Transformer des déchets plastique en « or dur »
La réalisation des œuvres est financée – pour un montant que les responsables n’ont pas souhaité révéler – par le projet « Nous sommes le Togo », porté par la commune Golfe 3, qui abrite l’Université de Lomé. La participation des artistes architectes est le fruit d’un partenariat avec l’École africaine des métiers de l’architecture et de l’urbanisme (EAMAU).
L’objectif est de transformer des déchets plastique en « or dur » et de promouvoir les talents locaux. L’œuvre présentée sur la clôture de l’Université de Lomé ne marque que le début de cette alliance qui s’annonce prometteuse. « C’est une fierté que de pouvoir apprécier ce chef-d’œuvre. Ce sont des sachets qui jonchent nos artères qui sont à l’origine de ces fresques pour rappeler qu’il n’y a pas lieu de salir l’environnement en jetant les ordures partout », souligne le maire, Kamal Alawo Adjayi.

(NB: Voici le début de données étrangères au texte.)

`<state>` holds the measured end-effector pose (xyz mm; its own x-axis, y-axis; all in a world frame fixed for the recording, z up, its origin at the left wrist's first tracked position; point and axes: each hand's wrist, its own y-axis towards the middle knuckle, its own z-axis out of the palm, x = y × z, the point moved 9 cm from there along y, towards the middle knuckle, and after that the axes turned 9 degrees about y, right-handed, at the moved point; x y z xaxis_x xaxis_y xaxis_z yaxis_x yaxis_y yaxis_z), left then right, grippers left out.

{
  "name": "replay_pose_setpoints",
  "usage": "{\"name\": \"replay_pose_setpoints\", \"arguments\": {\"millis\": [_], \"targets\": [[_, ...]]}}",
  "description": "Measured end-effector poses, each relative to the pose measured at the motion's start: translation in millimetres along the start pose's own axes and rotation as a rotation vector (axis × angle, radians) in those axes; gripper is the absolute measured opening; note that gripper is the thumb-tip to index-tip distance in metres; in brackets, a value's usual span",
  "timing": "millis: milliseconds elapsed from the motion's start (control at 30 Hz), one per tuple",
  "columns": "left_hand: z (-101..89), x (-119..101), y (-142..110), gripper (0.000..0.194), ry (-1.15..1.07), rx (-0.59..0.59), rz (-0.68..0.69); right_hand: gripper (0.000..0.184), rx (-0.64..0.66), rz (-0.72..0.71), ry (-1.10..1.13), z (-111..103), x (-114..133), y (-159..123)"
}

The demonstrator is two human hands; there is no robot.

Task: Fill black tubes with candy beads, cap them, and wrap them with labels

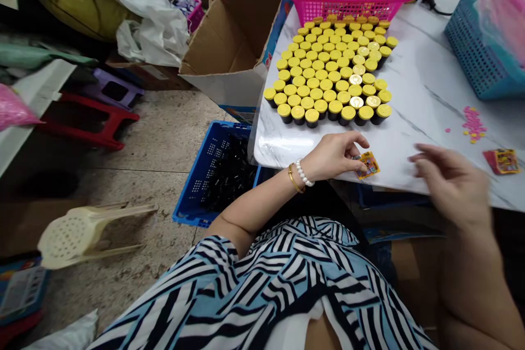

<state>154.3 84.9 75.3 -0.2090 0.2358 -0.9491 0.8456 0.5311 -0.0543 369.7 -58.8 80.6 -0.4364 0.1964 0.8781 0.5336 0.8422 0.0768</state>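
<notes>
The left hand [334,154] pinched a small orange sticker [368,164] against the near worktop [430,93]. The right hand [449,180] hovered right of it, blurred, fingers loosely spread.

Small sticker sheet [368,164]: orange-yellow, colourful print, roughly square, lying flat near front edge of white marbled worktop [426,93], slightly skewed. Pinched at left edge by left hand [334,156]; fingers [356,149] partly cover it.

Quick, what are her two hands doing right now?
Left hand: pinching a small colourful sticker on the table.
Right hand: open, blurred, holding nothing.
</notes>
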Motion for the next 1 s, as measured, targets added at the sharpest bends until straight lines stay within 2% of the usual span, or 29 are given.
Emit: {"name": "replay_pose_setpoints", "arguments": {"millis": [33,100,133,200,267,367,467,567,667,767,900,1000], "targets": [[-1.6,-1.0,-1.2,0.042,-0.002,-0.001,0.007,0.053,0.129,0.048,0.129,38.9,12.6,-3.4],[-8.4,-1.5,-4.8,0.043,-0.023,-0.015,0.019,0.045,0.303,0.107,0.31,97.3,35.0,-6.6],[-13.0,-0.8,-7.1,0.044,-0.048,-0.024,0.022,0.043,0.349,0.124,0.361,115.5,43.0,-6.2],[-23.3,1.6,-11.5,0.045,-0.108,-0.056,0.025,0.039,0.363,0.13,0.394,129.9,51.0,-1.7],[-34.3,3.1,-14.9,0.048,-0.123,-0.124,0.047,0.035,0.28,0.101,0.352,118.2,47.8,8.1],[-45.5,3.6,-20.0,0.054,0.023,-0.265,0.1,0.033,0.023,0.047,0.221,65.7,22.9,29.1],[-39.4,8.0,-25.6,0.044,0.194,-0.308,0.134,0.04,-0.137,0.069,0.019,12.1,-15.0,47.6],[-30.9,15.1,-35.2,0.033,0.329,-0.332,0.157,0.053,-0.189,0.081,-0.249,-17.8,-37.5,55.2],[-31.3,16.7,-51.2,0.027,0.401,-0.397,0.21,0.059,-0.251,-0.039,-0.457,-24.2,-30.2,49.1],[-37.6,17.3,-67.4,0.024,0.403,-0.452,0.247,0.053,-0.279,-0.179,-0.601,-22.4,-16.3,36.8],[-46.5,21.3,-78.5,0.019,0.373,-0.499,0.244,0.047,-0.395,-0.22,-0.551,-39.8,-13.8,20.5],[-47.2,22.9,-78.6,0.017,0.37,-0.504,0.24,0.042,-0.402,-0.338,-0.605,-30.0,-5.2,8.6]]}}
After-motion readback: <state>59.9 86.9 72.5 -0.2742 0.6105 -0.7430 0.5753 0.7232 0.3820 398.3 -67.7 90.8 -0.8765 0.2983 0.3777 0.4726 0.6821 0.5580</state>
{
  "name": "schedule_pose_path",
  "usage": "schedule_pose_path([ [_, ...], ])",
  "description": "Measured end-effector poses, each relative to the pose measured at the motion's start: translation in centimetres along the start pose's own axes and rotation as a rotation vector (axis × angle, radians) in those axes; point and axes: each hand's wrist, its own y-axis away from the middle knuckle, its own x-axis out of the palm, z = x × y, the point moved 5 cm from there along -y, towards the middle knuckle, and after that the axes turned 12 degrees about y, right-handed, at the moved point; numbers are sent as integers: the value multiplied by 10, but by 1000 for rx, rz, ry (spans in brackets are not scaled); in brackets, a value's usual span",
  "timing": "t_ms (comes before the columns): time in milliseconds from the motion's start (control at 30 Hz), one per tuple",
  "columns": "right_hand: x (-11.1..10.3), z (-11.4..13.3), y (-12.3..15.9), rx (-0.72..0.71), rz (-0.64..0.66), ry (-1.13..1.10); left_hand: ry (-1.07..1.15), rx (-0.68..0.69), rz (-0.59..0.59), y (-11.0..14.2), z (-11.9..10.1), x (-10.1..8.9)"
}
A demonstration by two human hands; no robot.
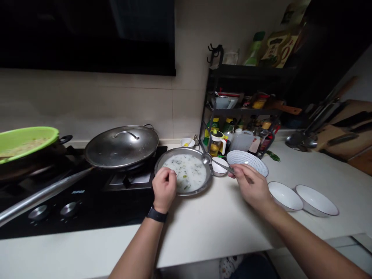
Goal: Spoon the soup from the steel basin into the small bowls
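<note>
My right hand point(251, 184) is closed round the handle of a metal spoon point(206, 158). The spoon's round head hangs over the right rim of a wide metal basin point(209, 182), which holds a milky white soup point(188, 170) with green bits. My left hand point(164, 186), with a dark band on the wrist, is curled shut at the basin's front left edge; what its fingers grip, if anything, is hidden. Beneath the spoon handle stands a small white bowl point(220, 167). A patterned plate point(247, 161) lies behind my right hand.
Left, on the black stove point(95, 213), sit a lidded wok point(122, 145) with a long handle and a green colander point(52, 135) over a dark pan. Two white bowls point(286, 193) point(316, 199) stand right. Behind is a rack point(247, 112) of bottles; a knife block point(343, 128) stands far right.
</note>
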Motion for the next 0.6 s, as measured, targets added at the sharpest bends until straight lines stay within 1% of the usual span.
schedule_pose_path([
  [67, 8, 12, -3, -17, 4, -32, -39, 110, 87, 11, -5, 7],
  [100, 14, 16, -5, -24, 23, -47, -42, 137, 134, 16, -6, 10],
  [200, 30, 18, -9, -40, 78, -86, -41, 154, 240, 24, -5, 13],
  [267, 39, 17, -8, -57, 99, -101, -37, 154, 278, 24, -4, 12],
  [367, 50, 16, -3, -47, 125, -118, -44, 161, 268, 21, -2, 9],
  [400, 52, 15, -1, -13, 130, -125, -50, 163, 258, 21, -1, 9],
  [467, 55, 9, 1, 124, 141, -148, -66, 159, 239, 21, 2, 7],
  [533, 58, 0, 2, 316, 171, -193, -78, 145, 223, 21, 5, 6],
  [600, 61, -12, 0, 512, 199, -284, -83, 133, 213, 21, 8, 6],
])
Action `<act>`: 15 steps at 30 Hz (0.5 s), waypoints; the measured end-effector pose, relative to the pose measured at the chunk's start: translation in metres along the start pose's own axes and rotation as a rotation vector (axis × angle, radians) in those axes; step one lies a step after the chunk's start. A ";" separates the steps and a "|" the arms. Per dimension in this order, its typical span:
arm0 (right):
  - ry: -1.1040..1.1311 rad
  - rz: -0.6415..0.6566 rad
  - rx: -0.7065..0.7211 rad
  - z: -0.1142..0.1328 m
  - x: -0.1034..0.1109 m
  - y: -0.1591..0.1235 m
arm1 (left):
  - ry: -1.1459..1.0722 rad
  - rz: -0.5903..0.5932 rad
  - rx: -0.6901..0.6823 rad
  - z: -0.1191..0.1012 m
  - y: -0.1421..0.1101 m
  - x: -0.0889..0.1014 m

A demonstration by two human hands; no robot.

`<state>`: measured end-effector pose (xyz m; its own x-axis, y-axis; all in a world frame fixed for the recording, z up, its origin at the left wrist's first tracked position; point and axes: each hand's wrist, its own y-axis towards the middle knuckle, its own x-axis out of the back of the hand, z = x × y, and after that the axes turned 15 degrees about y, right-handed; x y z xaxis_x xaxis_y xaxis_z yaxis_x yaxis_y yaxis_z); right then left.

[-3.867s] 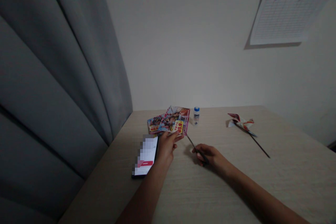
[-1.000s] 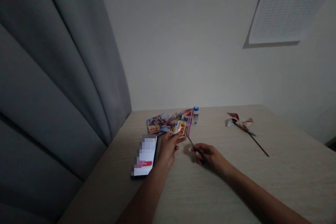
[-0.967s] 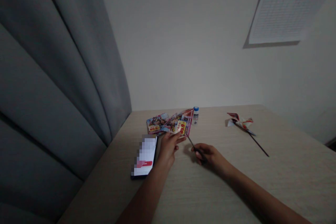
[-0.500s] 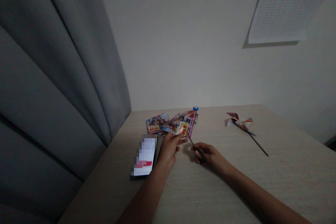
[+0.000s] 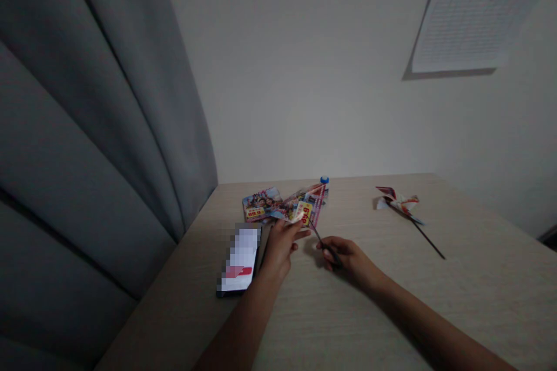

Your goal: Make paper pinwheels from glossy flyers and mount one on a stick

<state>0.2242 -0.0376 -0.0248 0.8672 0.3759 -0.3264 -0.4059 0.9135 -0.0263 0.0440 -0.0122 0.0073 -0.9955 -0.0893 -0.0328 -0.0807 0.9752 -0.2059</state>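
A colourful printed paper sheet (image 5: 289,206) with a yellow price patch lies crumpled near the back of the table. My left hand (image 5: 282,243) holds it at the near edge, its fingertips partly hidden by the paper. From the right, my right hand (image 5: 343,252) grips dark-handled scissors (image 5: 324,243) by the handles. Their thin blades point up and left, with the tips at the price patch. Whether the blades are apart is too fine to see. A second printed paper piece (image 5: 256,203) with a similar price patch sits left of the first.
Beside my left forearm lies a phone (image 5: 239,261) with a lit, blurred screen. On the right rests a paper pinwheel (image 5: 400,203) on a dark stick. A small blue cap (image 5: 324,179) shows behind the sheet. A grey curtain (image 5: 108,127) borders the table's left side.
The scissors' tips and the paper around the price patch have shifted very slightly. Both hands stay in almost the same place.
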 end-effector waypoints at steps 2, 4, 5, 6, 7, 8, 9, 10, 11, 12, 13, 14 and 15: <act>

L’éclat des fresques le long des murs de l’Université de Lomé, en pleine métamorphose depuis cinq ans, fait la fierté de son président, Dodzi Kokoroko, également ministre des Enseignements primaire, secondaire et technique ainsi que de l’Artisanat. Pour lui, « la République ne tue pas ses Mozart. La République ne tue pas le progrès. Le travail se conjugue au beau et l’Université de Lomé incarne à travers la République le beau qui magnifie le travail et le temps intellectuel, manuel et spirituel. La décentralisation n’est pas derrière nous mais devant nous. C’est cet avenir que la Mairie Golfe 3 et l’Université proposent à travers ces fresques ».
De fait, l’œuvre vise à sensibiliser la population aux questions des langues, des traditions, des sites et des paysages diversifiés qu’offre le Togo, mais aussi à l’importance des masques dans les cultures africaines. Sans oublier le principe du vivre-ensemble, principal ferment de cohésion. Les fresques ont transformé le temple du savoir en un musée à ciel ouvert.